Best casting against type
While Deepti Naval is too gifted an actor to be limited to a type, it’s safe to say no one associates her with “cold-blooded villain”. Which is why the moment in NH10 when it dawns on everyone that her character supports her son’s honour killing tendencies is the unkindest cut—both for Anushka Sharma’s character and the audience, who might have seen Naval and expected some respite.

Bizarre but effective lyric of the year
This one’s a tie. The first is "Banno tera swagger laage sexy", from Tanu Weds Manu Returns—a brilliantly kooky variation on the traditional "Banno Re Banno" wedding standard. The other is the play on words from Tamasha’s "Heer Toh Badi Sad Hai", rendered almost unintelligible by Mika’s enthusiastic delivery: "Pyaar ki lau mein itni jal gayi/ ki loo mein jaana mushkil hai".

Best put-down
Even by his standards, this was a great year for Salman Khan. First, he shocked everyone by appearing in a film that was halfway decent, Bajrangi Bhaijaan, which grossed over Rs 600 crore worldwide, a figure that made his other release of the year, Prem Ratan Dhan Payo, look like a middling success (it made Rs 200 crore in India). There was also the small matter of his being acquitted in the hit-and-run case that had dogged him for 13 years. Given his godfather-like image in Bollywood and the almost fanatical support he commands across the nation, it felt just a little subversive (and immensely satisfying) when, at one point in Bajrangi Bhaijaan, Nawazuddin Siddiqui shut a burqa-clad Khan up with a casual “Tu phir boli, begum?”
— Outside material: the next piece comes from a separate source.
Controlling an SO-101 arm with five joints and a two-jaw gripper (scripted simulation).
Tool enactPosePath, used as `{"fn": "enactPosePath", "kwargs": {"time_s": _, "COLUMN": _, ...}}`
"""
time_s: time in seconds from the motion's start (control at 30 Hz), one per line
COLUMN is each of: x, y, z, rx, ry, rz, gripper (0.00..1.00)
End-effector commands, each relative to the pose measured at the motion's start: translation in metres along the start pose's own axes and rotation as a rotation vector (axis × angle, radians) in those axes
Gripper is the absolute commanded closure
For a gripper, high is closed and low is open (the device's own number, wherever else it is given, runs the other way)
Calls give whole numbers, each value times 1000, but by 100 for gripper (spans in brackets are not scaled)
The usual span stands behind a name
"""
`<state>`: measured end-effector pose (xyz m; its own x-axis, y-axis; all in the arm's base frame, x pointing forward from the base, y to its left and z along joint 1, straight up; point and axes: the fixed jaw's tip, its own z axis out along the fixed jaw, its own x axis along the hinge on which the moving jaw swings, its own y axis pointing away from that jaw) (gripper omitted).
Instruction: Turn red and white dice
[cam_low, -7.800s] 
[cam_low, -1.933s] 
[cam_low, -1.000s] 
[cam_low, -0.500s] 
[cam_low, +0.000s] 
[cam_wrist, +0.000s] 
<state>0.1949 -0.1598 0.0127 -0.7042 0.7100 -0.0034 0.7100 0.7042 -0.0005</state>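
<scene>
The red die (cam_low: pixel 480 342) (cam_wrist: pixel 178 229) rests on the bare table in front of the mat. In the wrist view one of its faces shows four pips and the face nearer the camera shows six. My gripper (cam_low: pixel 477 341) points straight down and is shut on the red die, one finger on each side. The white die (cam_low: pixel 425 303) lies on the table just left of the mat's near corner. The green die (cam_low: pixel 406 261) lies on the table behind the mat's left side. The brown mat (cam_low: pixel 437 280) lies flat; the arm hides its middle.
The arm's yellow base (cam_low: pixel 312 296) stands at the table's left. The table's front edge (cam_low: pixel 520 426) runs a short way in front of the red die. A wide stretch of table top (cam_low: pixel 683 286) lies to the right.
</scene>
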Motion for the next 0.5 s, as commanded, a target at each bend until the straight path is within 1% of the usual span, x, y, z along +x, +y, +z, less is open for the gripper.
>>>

Most memorable minor character
You could take Sadhyaji, played by Pankaj Tripathy, out of Masaan without altering the story in any significant way. But it isn’t always the characters vital to the plot that stick in one’s mind. Some of my favourite scenes involve this musical voiced, talkative railway teller, whose fondness for Richa Chadha’s character is touchingly transparent. He also has two of the film’s best lines: the one about the number of trains coming and going from Banaras, and his response to Chadha asking if he lives alone: “I live with my father. He lives alone.” A confusing second passes before he clarifies that his father is alone during the day.

Best shakha-baiting
In a year of bitter religious divide, faith turned up surprisingly often onscreen. Dum Laga Ke Haisha was one such instance, providing a few rare moments of sweetness and wit. The film’s conception of a Haridwar shakha as a club for self-improvement-obsessed, archaic-phrase-spouting, shorts-wearing misfits is incisive but not mean-spirited. So straight-faced was the skewering that there were, for once, no protests from any of the usual suspects.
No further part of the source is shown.